Episode 121 Recap

🔊 This Goes to 11: Loudness Wars, Compression Crimes & 4 Songs That Still Hit Hard 🎸

⚔️ LOUDER ≠ BETTER: A Rant on the Loudness Wars

Ever play a new album and feel exhausted after 10 minutes? You’re not alone—and you’re not imagining things.

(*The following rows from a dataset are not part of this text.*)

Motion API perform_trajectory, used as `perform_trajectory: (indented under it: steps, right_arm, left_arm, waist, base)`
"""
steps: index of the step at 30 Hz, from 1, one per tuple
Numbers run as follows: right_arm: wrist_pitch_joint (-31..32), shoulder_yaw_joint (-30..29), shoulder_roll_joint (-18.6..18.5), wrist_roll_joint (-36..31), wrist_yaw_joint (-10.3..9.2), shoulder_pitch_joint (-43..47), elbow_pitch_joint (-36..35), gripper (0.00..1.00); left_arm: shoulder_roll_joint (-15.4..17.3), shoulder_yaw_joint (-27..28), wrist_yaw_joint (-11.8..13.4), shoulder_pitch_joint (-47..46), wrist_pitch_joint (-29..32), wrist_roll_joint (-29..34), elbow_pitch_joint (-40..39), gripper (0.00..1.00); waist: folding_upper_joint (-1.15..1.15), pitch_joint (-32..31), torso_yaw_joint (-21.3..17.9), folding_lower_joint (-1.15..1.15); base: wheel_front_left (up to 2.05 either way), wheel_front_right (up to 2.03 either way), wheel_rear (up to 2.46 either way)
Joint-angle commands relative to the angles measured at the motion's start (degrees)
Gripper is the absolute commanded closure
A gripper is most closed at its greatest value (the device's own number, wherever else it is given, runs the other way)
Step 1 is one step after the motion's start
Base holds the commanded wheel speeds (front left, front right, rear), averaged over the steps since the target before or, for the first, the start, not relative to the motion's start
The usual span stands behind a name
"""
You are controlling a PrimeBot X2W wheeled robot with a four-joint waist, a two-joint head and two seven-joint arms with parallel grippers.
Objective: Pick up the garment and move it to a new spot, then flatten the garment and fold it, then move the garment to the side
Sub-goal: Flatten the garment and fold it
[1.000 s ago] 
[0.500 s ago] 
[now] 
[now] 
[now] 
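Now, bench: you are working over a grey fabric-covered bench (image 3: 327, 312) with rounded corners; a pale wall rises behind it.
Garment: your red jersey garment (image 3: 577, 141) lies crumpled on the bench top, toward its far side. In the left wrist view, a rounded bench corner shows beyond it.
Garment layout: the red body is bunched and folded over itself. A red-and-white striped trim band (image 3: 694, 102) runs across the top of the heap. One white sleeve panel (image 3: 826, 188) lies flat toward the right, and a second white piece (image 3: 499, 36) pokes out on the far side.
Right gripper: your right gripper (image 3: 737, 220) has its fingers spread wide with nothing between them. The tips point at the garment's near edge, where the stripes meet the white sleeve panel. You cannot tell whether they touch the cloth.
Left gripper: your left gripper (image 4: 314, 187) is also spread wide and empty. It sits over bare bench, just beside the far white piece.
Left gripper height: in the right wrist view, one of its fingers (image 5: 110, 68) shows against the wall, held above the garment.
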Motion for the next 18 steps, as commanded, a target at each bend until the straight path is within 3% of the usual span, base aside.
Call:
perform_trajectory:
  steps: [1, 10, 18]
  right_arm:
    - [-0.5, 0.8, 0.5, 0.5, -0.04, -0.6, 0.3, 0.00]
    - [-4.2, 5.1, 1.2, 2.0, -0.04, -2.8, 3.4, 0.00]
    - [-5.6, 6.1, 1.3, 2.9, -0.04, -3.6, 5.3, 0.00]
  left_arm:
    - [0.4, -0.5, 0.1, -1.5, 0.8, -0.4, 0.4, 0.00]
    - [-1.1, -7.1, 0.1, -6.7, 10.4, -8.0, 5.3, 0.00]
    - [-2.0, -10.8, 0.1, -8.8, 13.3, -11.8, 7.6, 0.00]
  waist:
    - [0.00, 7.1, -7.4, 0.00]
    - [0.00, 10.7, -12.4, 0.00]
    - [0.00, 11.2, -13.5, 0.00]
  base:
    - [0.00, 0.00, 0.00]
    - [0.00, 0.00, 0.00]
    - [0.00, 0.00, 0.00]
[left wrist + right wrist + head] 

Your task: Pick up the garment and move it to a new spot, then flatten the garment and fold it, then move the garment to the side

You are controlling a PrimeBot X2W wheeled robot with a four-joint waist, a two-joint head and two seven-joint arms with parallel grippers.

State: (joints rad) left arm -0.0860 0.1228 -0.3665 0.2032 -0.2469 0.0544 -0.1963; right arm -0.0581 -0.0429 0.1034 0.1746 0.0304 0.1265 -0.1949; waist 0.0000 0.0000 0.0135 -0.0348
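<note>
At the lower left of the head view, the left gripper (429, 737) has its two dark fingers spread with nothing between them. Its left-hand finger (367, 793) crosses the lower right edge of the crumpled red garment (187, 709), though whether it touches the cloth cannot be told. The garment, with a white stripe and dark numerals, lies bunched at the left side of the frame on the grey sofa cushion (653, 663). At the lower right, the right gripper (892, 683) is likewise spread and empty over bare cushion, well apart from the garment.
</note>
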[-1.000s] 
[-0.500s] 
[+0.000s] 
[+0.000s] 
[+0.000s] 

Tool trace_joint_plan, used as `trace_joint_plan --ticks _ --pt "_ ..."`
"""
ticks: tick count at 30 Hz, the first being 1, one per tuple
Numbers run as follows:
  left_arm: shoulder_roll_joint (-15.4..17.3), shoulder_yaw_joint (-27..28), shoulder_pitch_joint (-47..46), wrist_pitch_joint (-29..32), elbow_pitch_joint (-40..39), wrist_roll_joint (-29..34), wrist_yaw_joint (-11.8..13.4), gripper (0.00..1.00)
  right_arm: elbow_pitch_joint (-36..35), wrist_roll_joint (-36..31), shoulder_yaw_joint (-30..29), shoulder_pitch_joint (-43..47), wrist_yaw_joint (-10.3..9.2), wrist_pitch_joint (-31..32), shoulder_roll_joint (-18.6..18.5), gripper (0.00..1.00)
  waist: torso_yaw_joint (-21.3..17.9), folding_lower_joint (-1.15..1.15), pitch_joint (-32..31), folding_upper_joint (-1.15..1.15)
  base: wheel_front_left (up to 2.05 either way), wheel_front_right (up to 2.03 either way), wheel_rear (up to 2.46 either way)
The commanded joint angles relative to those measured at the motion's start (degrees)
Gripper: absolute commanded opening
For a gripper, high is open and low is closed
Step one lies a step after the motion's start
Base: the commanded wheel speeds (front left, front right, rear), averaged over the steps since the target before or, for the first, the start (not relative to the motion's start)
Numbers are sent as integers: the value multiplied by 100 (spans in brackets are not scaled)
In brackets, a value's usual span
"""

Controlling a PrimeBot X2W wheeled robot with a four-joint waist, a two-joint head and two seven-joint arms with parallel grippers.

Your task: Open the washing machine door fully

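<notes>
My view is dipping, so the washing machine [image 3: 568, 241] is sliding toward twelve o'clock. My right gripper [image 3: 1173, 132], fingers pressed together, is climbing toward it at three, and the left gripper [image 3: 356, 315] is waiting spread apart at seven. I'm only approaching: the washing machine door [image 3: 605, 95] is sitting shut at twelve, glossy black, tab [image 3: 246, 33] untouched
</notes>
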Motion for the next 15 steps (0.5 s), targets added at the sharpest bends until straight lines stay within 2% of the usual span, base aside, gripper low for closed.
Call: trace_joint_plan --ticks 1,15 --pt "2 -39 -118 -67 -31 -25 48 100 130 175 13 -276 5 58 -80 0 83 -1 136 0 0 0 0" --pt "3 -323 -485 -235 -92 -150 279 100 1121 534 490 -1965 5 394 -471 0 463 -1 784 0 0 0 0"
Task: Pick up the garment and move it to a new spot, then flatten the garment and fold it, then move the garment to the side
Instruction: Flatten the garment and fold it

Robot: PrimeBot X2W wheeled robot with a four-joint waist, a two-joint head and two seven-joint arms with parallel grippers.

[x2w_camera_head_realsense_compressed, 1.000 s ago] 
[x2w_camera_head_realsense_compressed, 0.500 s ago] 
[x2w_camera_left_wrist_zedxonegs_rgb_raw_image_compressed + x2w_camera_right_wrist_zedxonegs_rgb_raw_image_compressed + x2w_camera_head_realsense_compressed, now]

What Are the Loudness Wars?

  • Origin: Started in the 1950s with jukebox records that were mixed louder to stand out in noisy bars
  • Escalated in the ’80s and ’90s when CDs enabled even more dynamic range—but producers used it to compress audio instead
  • Result: Constant, flat sonic assault that wears out the ears

❝ Imagine a room full of toddlers on espresso. That’s what hyper-compressed music sounds like. ❞


🎧 Compression, Explained:

  • Makes quiet parts louderloud parts quieter
  • Can smooth a mix when used well
  • But overdo it, and you get:
    • Listener fatigue
    • Clipping
    • Lack of emotion
    • Zero musical nuance

Mark calls out Metallica’s Death Magnetic as a sonic drywall disaster—and reminds us the Guitar Hero version sounded better because it wasn’t compressed to death.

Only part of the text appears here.